The SnippetChooser delegates scoring each segment to a SnippetWeigher. There are two SnippetWeighers:

  • SumSnipperWeigher just adds up the weight of all of the hits in the snippet.
  • ExponentialSnippetWeigher tries to rate snippets that contain different terms more highly by only increasing the score for repeated terms by

The Snippets are turned into strings by a SnippetFormatter with the help of a SourceExtracter. There are two concrete SnippperFormatters:

  • SnippetFormatter.Default: Adds html tags around the hits like <em>.
  • OffsetSnippetFormatter: Returns the offsets into the text of the hit and the rest of the snippet. Faster because it doesn't have to load the text but useless in many cases.
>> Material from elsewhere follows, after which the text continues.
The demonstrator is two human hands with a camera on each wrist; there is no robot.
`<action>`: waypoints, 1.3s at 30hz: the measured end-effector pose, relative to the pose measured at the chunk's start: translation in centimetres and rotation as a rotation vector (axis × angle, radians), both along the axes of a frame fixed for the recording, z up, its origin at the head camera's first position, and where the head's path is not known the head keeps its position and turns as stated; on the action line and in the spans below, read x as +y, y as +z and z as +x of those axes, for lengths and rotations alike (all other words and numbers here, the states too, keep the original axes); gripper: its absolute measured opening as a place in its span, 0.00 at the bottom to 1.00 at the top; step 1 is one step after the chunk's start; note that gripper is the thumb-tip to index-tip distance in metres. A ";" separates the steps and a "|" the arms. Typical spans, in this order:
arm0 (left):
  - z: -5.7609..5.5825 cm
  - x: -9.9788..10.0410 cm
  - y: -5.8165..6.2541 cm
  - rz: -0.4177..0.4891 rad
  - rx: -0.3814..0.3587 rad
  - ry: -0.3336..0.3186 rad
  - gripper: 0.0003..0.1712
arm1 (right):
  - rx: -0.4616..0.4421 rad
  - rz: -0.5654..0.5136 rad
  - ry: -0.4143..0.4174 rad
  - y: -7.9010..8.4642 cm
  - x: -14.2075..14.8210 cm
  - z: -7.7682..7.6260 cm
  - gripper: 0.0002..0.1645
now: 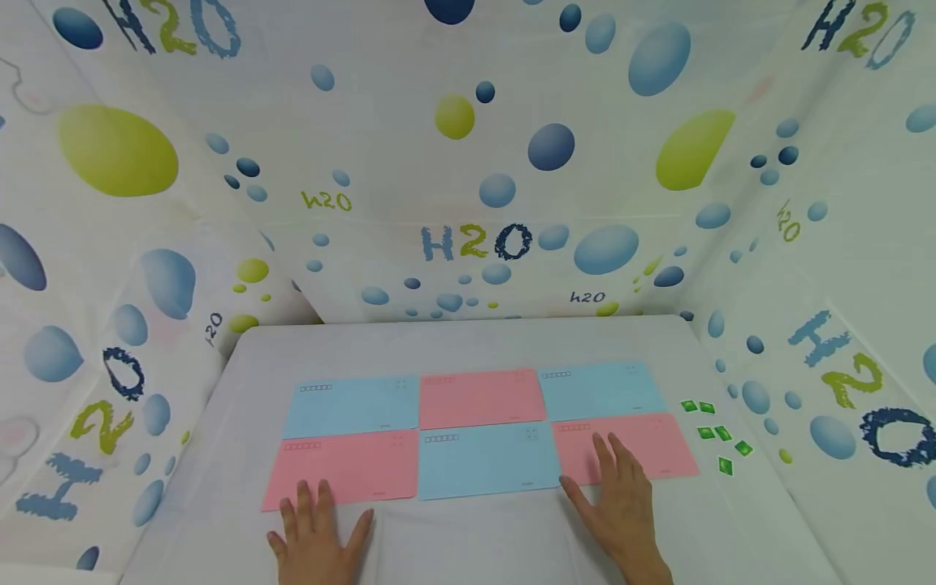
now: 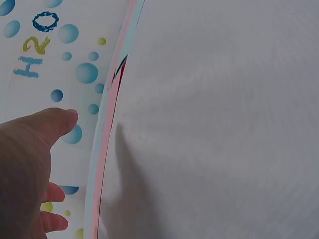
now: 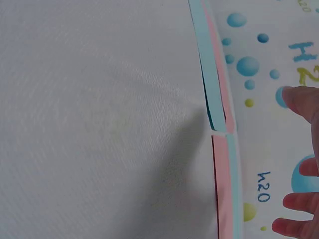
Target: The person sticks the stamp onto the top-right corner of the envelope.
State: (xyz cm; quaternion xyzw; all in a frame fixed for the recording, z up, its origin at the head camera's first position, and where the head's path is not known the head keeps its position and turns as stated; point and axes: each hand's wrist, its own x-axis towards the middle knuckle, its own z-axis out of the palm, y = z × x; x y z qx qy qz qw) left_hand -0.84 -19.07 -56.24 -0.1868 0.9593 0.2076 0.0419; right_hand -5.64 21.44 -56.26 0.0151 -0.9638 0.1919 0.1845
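Observation:
Pink and blue envelopes lie in two rows of three on the white table. The front row has a pink envelope [image 1: 344,471] at left, a blue envelope [image 1: 486,463] in the middle and a pink envelope [image 1: 636,447] at right. My left hand [image 1: 314,540], fingers spread, is at the near edge of the left pink one. My right hand [image 1: 621,508] has its fingertips over the right pink one and its thumb near the blue one's corner. Both hands hold nothing; whether they touch the paper I cannot tell. Several small green squares [image 1: 722,434] lie to the right.
Behind the front row lie a blue envelope [image 1: 351,406], a pink envelope [image 1: 481,398] and another blue envelope [image 1: 603,390]. White cloth [image 1: 395,268] printed with bubbles and "H2O" stands behind the table [image 1: 468,345] and along both sides.

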 end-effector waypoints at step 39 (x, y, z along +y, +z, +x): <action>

Even in cases where it can be used you have to be very careful of character encodings as those offsets are for Java strings.

SourceExtracters turn offsets into substrings. There are several implementations:

  • StringSourceExtracter wraps a string and calls substring.
  • NonMergingMultiSourceExtracter wraps many SourceExtracters and makes them look like one SourceExtracter with the offsets strung together. If and extraction tries to straddle multiple wrapped SourceExtracters then it throws and exception.
  • StringMergingMultiSourceExtracter is just like NonMergingMultiSourceExtracter but if extractions straddle multiple wrapped SourceExtracters then the extracted strings are merged.